**What is required**
Which lines in the data below contain the word "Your"? Copy each of them.

(Extracted records)

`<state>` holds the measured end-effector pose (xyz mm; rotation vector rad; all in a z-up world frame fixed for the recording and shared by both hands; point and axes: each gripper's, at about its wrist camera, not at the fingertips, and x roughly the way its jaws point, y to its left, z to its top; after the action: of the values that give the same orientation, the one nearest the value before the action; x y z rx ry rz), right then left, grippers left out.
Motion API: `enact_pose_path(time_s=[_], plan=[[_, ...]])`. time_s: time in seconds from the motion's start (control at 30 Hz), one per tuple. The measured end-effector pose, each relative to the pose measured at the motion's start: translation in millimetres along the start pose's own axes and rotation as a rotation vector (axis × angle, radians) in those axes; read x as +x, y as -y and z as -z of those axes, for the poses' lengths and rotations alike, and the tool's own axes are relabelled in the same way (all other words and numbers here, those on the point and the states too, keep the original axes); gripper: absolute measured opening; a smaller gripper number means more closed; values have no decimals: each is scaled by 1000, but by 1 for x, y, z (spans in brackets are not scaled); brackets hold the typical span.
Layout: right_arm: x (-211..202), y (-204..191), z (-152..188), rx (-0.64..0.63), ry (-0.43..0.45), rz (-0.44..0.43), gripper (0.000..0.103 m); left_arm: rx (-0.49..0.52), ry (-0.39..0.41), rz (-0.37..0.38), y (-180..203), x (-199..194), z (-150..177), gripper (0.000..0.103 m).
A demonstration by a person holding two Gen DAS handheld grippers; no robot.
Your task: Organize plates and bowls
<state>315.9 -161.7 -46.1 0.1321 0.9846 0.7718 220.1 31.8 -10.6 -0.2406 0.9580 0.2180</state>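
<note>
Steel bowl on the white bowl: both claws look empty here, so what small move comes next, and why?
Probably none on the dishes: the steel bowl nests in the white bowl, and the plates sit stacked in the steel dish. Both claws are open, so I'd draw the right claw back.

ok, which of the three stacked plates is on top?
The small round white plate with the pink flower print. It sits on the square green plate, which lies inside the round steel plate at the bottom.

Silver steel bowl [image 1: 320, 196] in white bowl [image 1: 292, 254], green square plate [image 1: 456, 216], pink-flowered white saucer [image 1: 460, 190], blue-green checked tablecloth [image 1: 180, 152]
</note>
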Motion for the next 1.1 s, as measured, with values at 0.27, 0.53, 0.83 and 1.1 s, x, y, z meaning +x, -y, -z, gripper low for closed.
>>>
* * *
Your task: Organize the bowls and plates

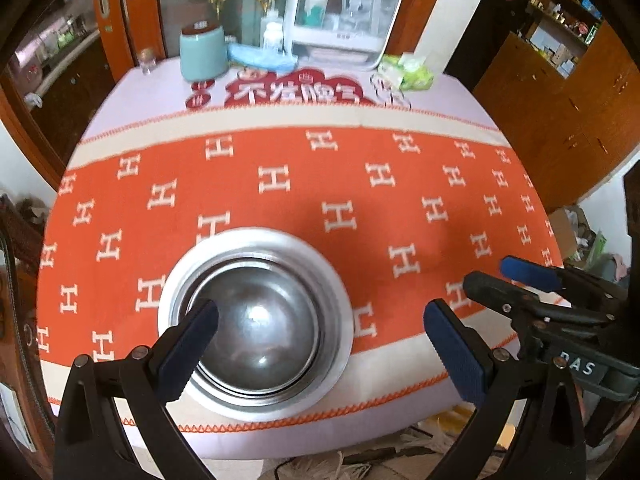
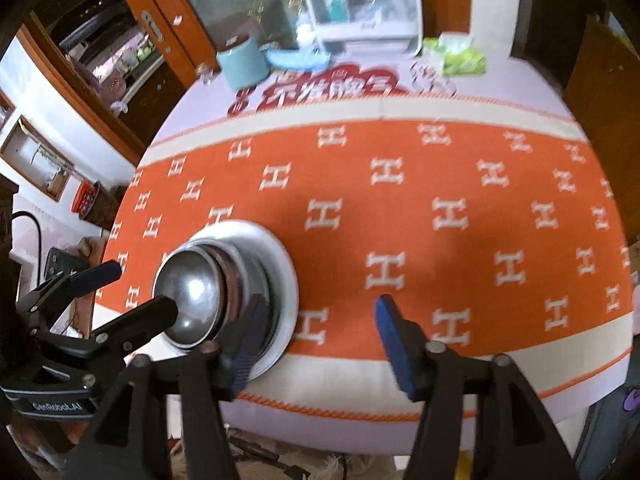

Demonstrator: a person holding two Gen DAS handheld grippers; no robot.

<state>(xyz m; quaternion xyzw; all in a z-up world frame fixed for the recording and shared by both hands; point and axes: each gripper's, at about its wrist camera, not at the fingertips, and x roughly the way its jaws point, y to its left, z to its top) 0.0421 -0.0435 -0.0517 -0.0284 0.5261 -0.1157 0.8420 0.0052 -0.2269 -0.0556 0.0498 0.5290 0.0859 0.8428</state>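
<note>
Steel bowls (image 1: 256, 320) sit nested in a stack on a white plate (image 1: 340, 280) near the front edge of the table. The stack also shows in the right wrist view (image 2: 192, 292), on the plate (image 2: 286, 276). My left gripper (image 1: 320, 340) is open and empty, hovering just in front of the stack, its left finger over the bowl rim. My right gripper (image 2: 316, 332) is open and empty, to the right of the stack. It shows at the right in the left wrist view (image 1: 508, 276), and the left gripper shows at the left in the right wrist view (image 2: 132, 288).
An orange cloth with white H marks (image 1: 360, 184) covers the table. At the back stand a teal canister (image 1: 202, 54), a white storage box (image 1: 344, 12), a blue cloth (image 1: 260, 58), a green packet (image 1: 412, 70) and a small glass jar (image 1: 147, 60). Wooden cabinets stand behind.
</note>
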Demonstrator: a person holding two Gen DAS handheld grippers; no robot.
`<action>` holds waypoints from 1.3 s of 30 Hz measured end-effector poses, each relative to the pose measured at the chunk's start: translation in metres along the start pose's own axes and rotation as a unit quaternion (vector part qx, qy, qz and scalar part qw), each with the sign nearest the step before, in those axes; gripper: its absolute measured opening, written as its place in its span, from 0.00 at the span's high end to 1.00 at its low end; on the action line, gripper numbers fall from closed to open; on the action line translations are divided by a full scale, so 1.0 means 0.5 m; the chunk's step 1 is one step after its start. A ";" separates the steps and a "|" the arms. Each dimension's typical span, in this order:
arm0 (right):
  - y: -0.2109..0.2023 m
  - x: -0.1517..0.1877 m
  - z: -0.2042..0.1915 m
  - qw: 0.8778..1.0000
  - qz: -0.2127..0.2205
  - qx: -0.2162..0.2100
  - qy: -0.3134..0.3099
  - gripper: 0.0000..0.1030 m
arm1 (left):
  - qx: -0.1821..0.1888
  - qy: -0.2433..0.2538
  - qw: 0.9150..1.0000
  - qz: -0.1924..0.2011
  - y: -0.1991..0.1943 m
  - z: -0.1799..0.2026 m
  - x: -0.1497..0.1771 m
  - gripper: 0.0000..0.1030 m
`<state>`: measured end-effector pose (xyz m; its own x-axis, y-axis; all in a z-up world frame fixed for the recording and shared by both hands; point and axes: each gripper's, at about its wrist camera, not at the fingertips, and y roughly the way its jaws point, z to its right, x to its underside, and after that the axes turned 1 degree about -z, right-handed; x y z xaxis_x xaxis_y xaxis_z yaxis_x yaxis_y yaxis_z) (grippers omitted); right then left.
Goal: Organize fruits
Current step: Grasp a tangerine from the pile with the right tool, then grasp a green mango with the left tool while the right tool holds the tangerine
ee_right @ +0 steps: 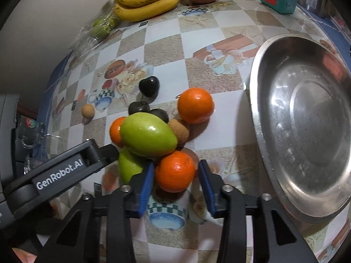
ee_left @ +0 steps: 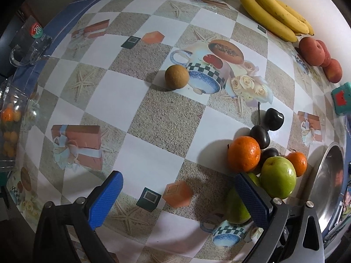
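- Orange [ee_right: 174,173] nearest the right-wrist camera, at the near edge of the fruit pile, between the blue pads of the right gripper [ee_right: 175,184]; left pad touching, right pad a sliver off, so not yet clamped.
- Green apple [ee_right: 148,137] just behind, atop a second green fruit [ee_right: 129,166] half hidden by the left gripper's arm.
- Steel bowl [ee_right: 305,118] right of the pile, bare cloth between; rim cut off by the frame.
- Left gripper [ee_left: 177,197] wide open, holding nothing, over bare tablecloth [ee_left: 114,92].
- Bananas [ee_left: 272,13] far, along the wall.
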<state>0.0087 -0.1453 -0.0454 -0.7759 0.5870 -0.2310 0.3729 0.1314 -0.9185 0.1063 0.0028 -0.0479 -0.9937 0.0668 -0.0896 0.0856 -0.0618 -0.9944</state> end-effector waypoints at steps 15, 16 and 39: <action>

**Task output**
Your task: Organize plates and bowls
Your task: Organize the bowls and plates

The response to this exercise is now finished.